L’admissibilité à l’aide médicale à mourir est établie dans la version proposée du paragraphe 241.2(2) du Code criminel », écrit Me Jakeman dans des lettres adressées au Comité sénatorial et au Comité permanent de la justice et des droits de la personne de la Chambre des communes.
« [l]e point central est une définition des « problèmes de santé graves et irrémédiables ». Le groupe de travail de l’ABC est d’avis que cette définition ne respecte pas les critères fixés par la CSC dans l’arrêt Carter. »
En fait, soutient le Groupe, en ajoutant l’exigence que la situation d’une personne soit caractérisée par « un déclin avancé et irréversible de ses capacités » et que « sa mort naturelle [soit] devenue raisonnablement prévisible », la législation a pour effet de « limiter l’admissibilité à l’aide médicale à mourir pour les individus en phase terminale ». Il suggère que la Cour suprême a également souhaité que la capacité de choisir d’avoir recours à l’aide médicale à mourir soit étendue aux personnes dont la maladie n’est pas en phase terminale. Selon les membres du Groupe, la Cour a eu la possibilité de rendre une décision comportant des critères plus restrictifs, mais a choisi de ne pas le faire.
Il recommande que la définition soit retirée du projet de loi et que la définition d’une personne admissible inclue une personne lorsqu’« elle est affectée par un problème de santé grave et irrémédiable (affection, maladie ou handicap) lui causant des souffrances persistantes qui lui sont intolérables ».
Le fait que le projet de loi ne tienne pas compte des réalités du « continuum de soins » préoccupe également le Groupe de travail qui affirme que lorsqu’une personne est atteinte d’un problème de santé grave et irrémédiable, ses fournisseurs de soins de santé et ses proches doivent pouvoir discuter franchement et ouvertement de la planification de ses soins et des possibles scénarios « sans craindre de répercussions judiciaires » même si la personne en cause ne soulève pas la première la question de l’aide médicale à mourir. Par conséquent, il recommande la mise en place de protections supplémentaires pour ces personnes.
Alors que le Groupe de travail est favorable à l’idée d’exiger un document signé devant témoin demandant l’aide médicale à mourir, ses membres déclarent qu’en exigeant que le témoin comprenne la nature de la demande, le projet de loi impose une « exigence contraignante et peu pratique [et] pourrait entraîner un non-respect de la vie privée ».

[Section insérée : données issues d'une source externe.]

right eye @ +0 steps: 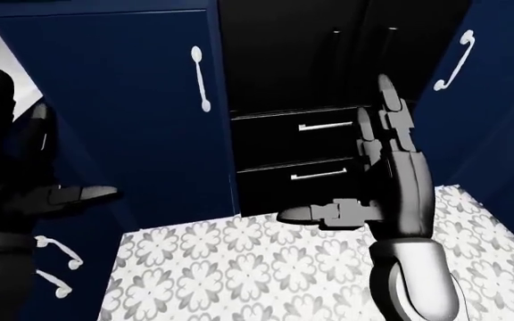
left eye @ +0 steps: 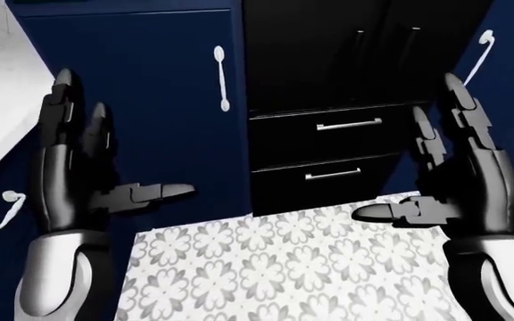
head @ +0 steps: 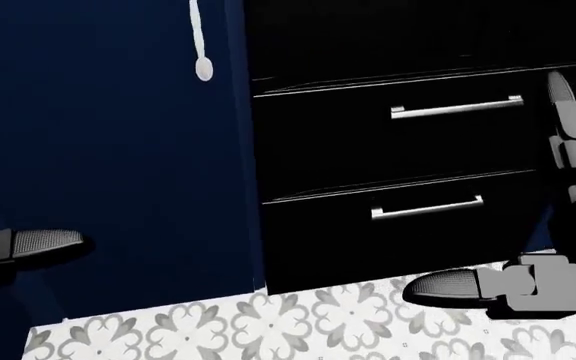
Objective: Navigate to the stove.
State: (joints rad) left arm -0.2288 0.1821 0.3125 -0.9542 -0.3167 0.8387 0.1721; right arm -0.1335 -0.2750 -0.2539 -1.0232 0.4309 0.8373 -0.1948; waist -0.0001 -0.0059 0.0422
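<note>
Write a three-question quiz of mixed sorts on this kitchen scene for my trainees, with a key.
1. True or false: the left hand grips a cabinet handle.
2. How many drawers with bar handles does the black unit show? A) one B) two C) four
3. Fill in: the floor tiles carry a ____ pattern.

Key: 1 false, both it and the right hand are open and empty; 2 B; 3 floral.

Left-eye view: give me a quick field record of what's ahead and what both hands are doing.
ahead: black drawer unit with two bar-handled drawers
left of it: navy cabinet door with white handle
right of it: navy panel with white handle
floor: patterned tile floor
left hand: open, raised, holding nothing
right hand: open, raised, holding nothing
stove: no cooktop visible
</note>
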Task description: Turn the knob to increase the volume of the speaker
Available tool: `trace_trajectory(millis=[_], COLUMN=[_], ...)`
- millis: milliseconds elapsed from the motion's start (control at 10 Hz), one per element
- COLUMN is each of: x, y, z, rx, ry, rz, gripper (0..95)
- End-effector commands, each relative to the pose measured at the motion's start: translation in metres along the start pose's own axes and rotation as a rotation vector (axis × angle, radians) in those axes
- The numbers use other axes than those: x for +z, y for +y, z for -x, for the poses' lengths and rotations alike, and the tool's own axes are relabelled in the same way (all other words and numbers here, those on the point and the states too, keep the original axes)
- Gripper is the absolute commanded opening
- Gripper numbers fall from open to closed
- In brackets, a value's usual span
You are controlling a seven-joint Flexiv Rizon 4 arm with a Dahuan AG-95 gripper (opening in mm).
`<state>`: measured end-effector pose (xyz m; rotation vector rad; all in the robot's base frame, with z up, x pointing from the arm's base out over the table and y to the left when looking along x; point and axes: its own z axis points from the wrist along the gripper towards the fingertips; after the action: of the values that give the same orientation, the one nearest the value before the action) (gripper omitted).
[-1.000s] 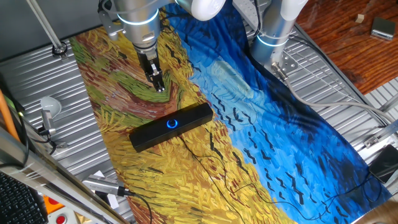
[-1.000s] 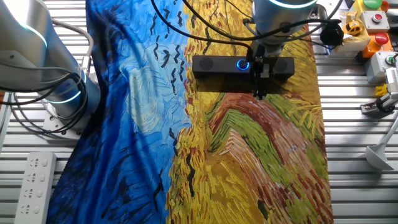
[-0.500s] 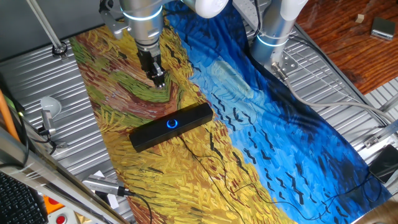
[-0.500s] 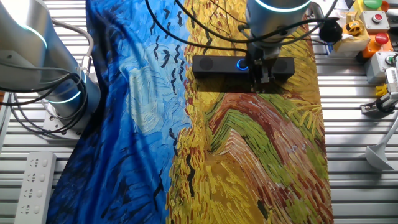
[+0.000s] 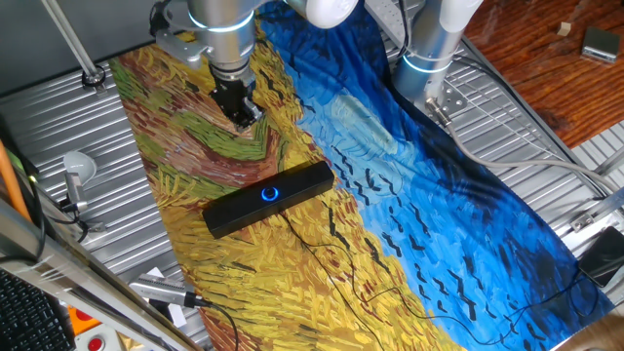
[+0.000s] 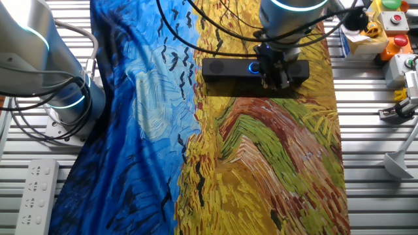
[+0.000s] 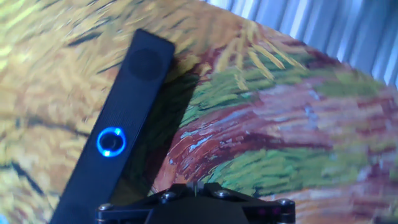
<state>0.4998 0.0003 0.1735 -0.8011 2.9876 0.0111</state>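
The speaker is a long black bar lying on the painted cloth. The knob glows with a blue ring at its middle. My gripper hangs above the cloth beyond the speaker, apart from it, with its fingers together and empty. In the other fixed view the gripper overlaps the speaker just right of the knob. In the hand view the speaker runs diagonally at the left with the knob lit, and the gripper shows at the bottom edge.
A second arm's base stands at the back on the blue cloth. A thin black cable runs from the speaker across the cloth. A power strip and button boxes lie on the ribbed table.
My gripper has risen and drawn a little further from the speaker, and the wrist has turned. The speaker has not moved.
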Motion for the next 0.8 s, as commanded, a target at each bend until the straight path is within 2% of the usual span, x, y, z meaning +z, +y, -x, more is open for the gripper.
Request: trace_trajectory(millis=[100, 400, 700, 800], x=[0.0002, 0.0002, 0.0002, -0.0002], y=[-0.0001, -0.0001, -0.0002, -0.0045], z=[0.0001, 0.0001, 0.0002, 0.0027], rx=[-0.310, -0.545, -0.577, -0.633], ry=[-0.008, -0.013, -0.015, -0.048], rz=[-0.008, -0.010, -0.011, -0.007], gripper=[0.0, 0.0, 0.0, 0.0])
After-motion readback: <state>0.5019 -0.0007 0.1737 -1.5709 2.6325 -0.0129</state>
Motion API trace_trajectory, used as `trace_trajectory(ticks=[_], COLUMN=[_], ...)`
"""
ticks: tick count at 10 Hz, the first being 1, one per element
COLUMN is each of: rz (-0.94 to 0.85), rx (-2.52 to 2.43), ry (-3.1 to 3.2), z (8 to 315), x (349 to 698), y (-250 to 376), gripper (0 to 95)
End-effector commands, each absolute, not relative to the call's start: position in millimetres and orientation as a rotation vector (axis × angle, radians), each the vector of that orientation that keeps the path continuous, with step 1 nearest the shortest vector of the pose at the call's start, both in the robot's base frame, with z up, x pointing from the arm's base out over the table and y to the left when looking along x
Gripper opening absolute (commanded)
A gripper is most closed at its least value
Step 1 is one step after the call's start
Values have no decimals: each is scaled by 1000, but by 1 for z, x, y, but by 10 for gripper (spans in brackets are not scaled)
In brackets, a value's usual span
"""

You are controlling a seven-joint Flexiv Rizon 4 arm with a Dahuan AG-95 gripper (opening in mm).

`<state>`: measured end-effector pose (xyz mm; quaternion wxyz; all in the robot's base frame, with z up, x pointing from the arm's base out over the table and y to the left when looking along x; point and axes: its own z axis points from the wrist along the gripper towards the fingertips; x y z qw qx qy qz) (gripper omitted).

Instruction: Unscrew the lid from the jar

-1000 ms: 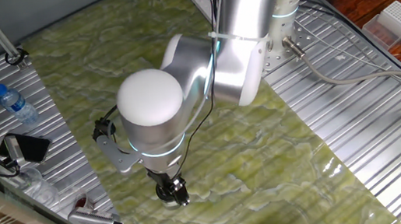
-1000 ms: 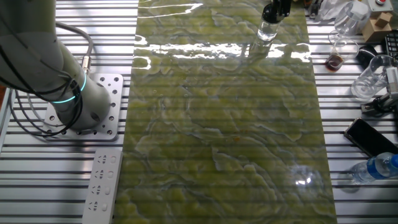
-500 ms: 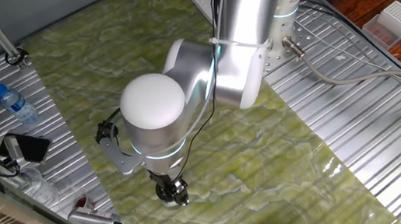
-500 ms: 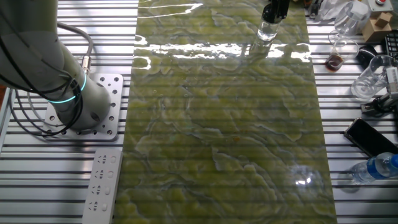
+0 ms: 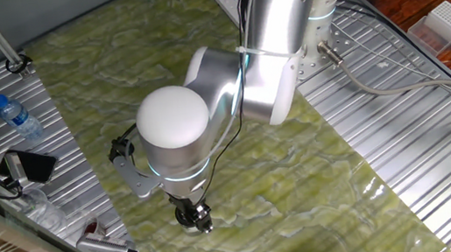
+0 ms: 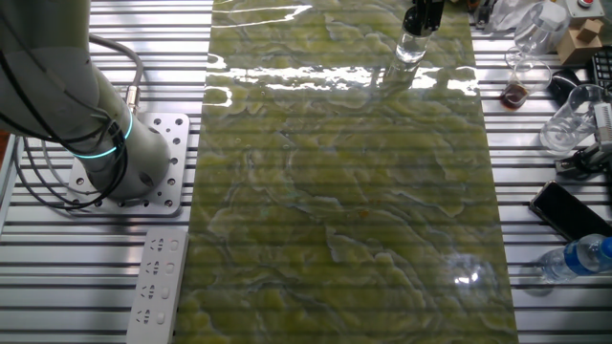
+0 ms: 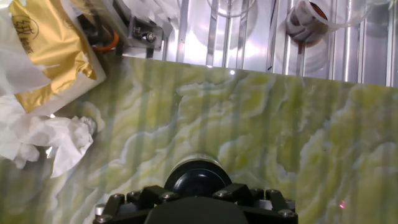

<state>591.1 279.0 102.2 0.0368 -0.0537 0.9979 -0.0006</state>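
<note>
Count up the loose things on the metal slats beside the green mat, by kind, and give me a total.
Counted in the other fixed view, right of the green mat:
Water bottle with blue cap: 1
Black phone: 1
Clear cup: 1
Small glass with brown liquid: 1
Total: 4
More clutter sits at the far corner, too jumbled to count.

In the hand view my own housing covered the near half of the lid [image 7: 198, 176] and all of the jar below it — my fingers did not show. In the other fixed view my gripper [image 6: 422, 17] was cut by the top edge — its grip stayed unclear.
</note>
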Motion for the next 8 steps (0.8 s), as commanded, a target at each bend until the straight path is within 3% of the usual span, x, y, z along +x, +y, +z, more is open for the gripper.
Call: trace_trajectory(ticks=[1, 8], rz=[-3, -5], rx=[-145, -116], ry=[3063, 3067], z=[102, 102], x=[591, 591], y=[279, 279], gripper=[570, 570])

Il recommande, en outre, que le paragraphe 241.2(7) proposé soit retiré, car il inclut, par renvoi, des lois provinciales qui n’ont pas encore été rédigées et pourraient différer selon la région.
Le projet de loi proposé ne prévoit pas de directives préalables, et exige que la personne qui demande l’aide médicale à mourir demeure pleinement consciente jusqu’au moment où l’aide leur est fournie; idée que le Groupe de travail qualifie d’« incompatible avec le fait que les personnes admissibles ont droit à une gamme de soins, y compris la sédation, puisqu’elles souffrent de manière intolérable ». Il recommande par conséquent le retrait de l’alinéa 241.2(3)h) proposé.
Le gouvernement a déclaré qu’il prendra le temps de traiter les questions des mineurs ayant un comportement mûr et des personnes ayant des troubles mentaux qui demandent l’aide médicale à mourir. Le Groupe de travail de l’ABC lui recommande de le faire largement avant la période de cinq ans prévue pour un nouvel examen de la loi.
L’ABC doute que le projet de loi puisse résister à une contestation constitutionnelle, et ne peut l’appuyer sans qu’il soit modifié pour s’aligner plus directement sur l’arrêt Carter.